Hydraulic system accumulators are used to supplement flow and are a valuable hydraulic system  component. IR inspections are a quick way to scan the accumulators for proper operation. We have  found that many times the accumulator’s nitrogen charge gage is broken or so discolored the gage is hard to read. We could simply feel of the accumulators by hand to see if they have a warm oil side and a  cooler gas side but we have found the quickest and safest method is a quick IR scan. The IR scan can  give a clear image of what is going on with the accumulator. The bladder could be discharged or leaking  and this information can be used to justify funding for repairs or replacement. We have even seen cases  where accumulators were inadvertently valved out which the IR camera can detect as well. In this case  we would make a note of it in the report so that the system engineer could confirm whether it needed to  be opened or closed.

PROCESS AIR FLOW

Ensuring that your process air is being properly conditioned is a critical way to protect sensitive  equipment within the flow path as well as reduce required run time needed to meet specified conditions.  Reducing run time can be an excellent way to drastically reduce operation cost. 

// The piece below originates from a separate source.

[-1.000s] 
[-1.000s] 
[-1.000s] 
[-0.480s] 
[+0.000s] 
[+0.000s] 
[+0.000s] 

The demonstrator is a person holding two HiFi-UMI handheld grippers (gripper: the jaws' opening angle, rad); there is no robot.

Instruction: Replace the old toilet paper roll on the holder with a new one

Figure 4 shows a cooling section of a Process Air Duct that is not getting enough cooling water flow.  While cooling water flow is often monitored remotely, it is not practical to instrument every section or  passage of the cooling system therefore it is possible that remote indicators appear normal when in fact  large sections of ducting are not flowing enough. The doubled wall sections of duct are equipped with  cooling passages all throughout. Our systems engineers are able to compare the water flow data through  these passages in the control room recorded at the same time the images were taken to prove that while  the control rooms are seeing the proper water flow rate and temperatures, they are in fact not cooling  large sections of the ducting as efficiently. Replacing some of the supply and return lines has helped to  improve the cooling efficiency of the hot gases flowing through the duct as well as extend the life of the  ducting sections that were being heated excessively. More extensive maintenance is needed to improve the cooling efficiency further decreasing energy cost, allow original design specifications to be reached,  and lowering the temperatures the upstream compressors are subjected to. To address this issue some  options are being considered such as flushing out the passages with rust and crude, removing solvents, and replacing sections of the ducting. This section of ducting is much larger and more complicated than  the images represent so unfortunately replacing the duct is too costly at this time.

TANK LEVEL

In most cases fluid filled tanks will have a site glass or float type level indicator or possibly even a digital level gage that can be monitored from a control room or remote location. But many times the gage may  need to be verified for accuracy. Another advantage of an IR inspection is that the tank level can be  checked very quickly from a long distance with an IR camera.

SUMMARY

Expanding your infrared program with a mechanical emphasis can be a great way to increase system  performance, reduce down time, repair cost, and operating cost. Showing real savings to asset owners is  a good way to get their approval for additional periodic infrared inspections.

ACKNOWLEDGEMENTS

The author wishes to thank his management team and the complex leadership for allowing the  opportunity to present these findings.

ABOUT THE AUTHOR

Dan is a Level II thermographer and has lead the ATA Infrared program for 5 years.